Fue una táctica completamente innovadora, ya que hasta ese momento los equipos solían jugar con 2 defensas, 3 centrocampistas estáticos y 5 hombres de ataque (extremos, delanteros interiores y delantero centro), pero creó un nuevo estilo retrasando la posición básica de uno de los centrocampistas para alinear a tres defensas, que se encargarían de dar seguridad atrás ante la nueva y más permisiva norma del fuera de juego. Este sistema permitía mayor cooperación defensiva y una mejor salida del balón al contragolpe, uno de los rasgos de identidad del técnico. Durante toda su carrera buscó, ante todo, la seguridad en área propia y el ataque rápido, y de esta forma consiguió montar un equipo férreo.







El esquema parecía ser adecuado (y fue copiado por otros equipos), pero el técnico no acababa de encontrar los jugadores adecuados para adaptarse a cada posición. El Arsenal se pasó la segunda mitad de los años 20 ocupando la zona media de la tabla, pero en 1930 el proyecto de 5 años dio sus frutos, cuando ganaron la FA Cup y un año más tarde la First División. Había encontrado el equilibrio: Un delantero, robusto, al igual que los dos mediapuntas. Estos últimos se alternaban cubriendo el puesto de tercer centrocampista (y yéndose a defender cuando era necesario), flanqueados en las bandas por dos extremos con gusto por irse al centro y probar el disparo.

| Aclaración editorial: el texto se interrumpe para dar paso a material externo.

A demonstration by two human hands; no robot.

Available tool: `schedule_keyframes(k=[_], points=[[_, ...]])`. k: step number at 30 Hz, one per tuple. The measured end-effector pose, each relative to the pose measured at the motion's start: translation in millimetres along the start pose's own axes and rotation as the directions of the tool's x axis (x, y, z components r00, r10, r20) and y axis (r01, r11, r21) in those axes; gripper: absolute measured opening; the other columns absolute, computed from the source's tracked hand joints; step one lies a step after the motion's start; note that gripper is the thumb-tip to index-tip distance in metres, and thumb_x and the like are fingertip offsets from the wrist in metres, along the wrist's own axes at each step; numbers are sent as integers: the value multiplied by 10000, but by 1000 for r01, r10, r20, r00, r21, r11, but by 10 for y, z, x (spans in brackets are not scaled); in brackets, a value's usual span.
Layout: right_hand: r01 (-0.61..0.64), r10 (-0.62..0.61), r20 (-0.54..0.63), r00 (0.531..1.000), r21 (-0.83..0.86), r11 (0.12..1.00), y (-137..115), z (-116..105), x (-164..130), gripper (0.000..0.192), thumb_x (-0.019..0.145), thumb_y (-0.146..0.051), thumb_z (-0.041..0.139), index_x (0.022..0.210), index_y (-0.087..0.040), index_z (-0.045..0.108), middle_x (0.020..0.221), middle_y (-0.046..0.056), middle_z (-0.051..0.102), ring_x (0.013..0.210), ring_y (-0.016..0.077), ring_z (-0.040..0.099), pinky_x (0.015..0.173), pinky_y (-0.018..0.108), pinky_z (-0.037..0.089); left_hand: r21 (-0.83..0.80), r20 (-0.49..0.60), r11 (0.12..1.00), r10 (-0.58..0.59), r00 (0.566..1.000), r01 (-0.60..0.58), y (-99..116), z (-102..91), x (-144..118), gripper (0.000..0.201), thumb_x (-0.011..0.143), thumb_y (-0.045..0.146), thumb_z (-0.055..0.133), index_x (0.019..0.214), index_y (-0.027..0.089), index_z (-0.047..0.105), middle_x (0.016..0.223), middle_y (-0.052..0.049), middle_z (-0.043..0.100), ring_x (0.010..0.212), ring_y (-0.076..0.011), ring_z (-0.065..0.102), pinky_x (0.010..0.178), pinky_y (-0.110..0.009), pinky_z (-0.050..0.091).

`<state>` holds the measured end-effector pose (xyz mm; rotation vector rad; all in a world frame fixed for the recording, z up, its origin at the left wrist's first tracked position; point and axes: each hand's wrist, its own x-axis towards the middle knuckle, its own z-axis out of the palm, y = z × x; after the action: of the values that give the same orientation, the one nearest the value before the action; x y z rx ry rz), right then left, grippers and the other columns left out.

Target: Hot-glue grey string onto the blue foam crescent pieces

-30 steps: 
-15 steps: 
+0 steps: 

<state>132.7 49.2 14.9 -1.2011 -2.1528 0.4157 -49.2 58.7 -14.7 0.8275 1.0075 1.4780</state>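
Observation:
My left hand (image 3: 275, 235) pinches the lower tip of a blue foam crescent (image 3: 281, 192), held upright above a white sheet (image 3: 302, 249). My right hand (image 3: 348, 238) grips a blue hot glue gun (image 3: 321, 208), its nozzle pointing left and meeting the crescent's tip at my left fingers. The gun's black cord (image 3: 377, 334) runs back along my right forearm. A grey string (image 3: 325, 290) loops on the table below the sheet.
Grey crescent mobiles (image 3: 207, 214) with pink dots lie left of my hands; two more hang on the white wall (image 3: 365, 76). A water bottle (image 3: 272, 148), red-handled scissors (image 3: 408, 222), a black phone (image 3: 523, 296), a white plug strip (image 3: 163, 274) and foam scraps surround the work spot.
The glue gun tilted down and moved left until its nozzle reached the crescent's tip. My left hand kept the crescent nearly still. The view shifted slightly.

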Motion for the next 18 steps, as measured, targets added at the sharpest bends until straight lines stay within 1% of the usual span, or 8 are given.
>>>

En la parcela defensiva, Chapman situaba la línea de tres muy retrasada, casi en el área de penalty, concediendo libertad de posesión al rival cuando se encontraba en campo del Arsenal. Esto provocaba que el equipo contrario se posicionase por completo en posiciones de ataque, con lo que al robar el cuero, el Arsenal no tenía más que irse rápidamente al contragolpe, cogiendo al otro equipo totalmente descolocado.

Este sistema necesitaba de una exigencia física total, y se alejaba mucho del modelo clásico del fútbol inglés. De hecho, este equipo fue el origen del 'Boring, boring Arsenal', un malintencionado  apelativo utilizado por los rivales para atacar la forma de jugar del equipo londinense. Este 'slogan' acompañó a los gunners durante gran parte de su historia (y es descrito magistralmente por Nick Hornby en su imprescindible libro, 'Fiebre en las gradas'), hasta que Arsène Wenger dio la vuelta a la tortilla. 

Era un equipo atípico. Defensivo y férreo, pero que a la vez conseguía cifras goleadoras inéditas hasta la fecha. El compromiso de los futbolistas y las facilidades tácticas que daba la 'WM' eran letales cuando el conjunto se entendía bien. En total, Herbert Chapman ganó dos títulos de First Division con su Arsenal, y una FA Cup, además de dejar en herencia un equipo ganador bajo sus conceptos tras su repentina muerte en 1934. Fue, además, uno de los principales impulsores de aspectos que hoy nos parecen banales, como los dorsales o el tinte blanco de los balones para facilitar su identificación.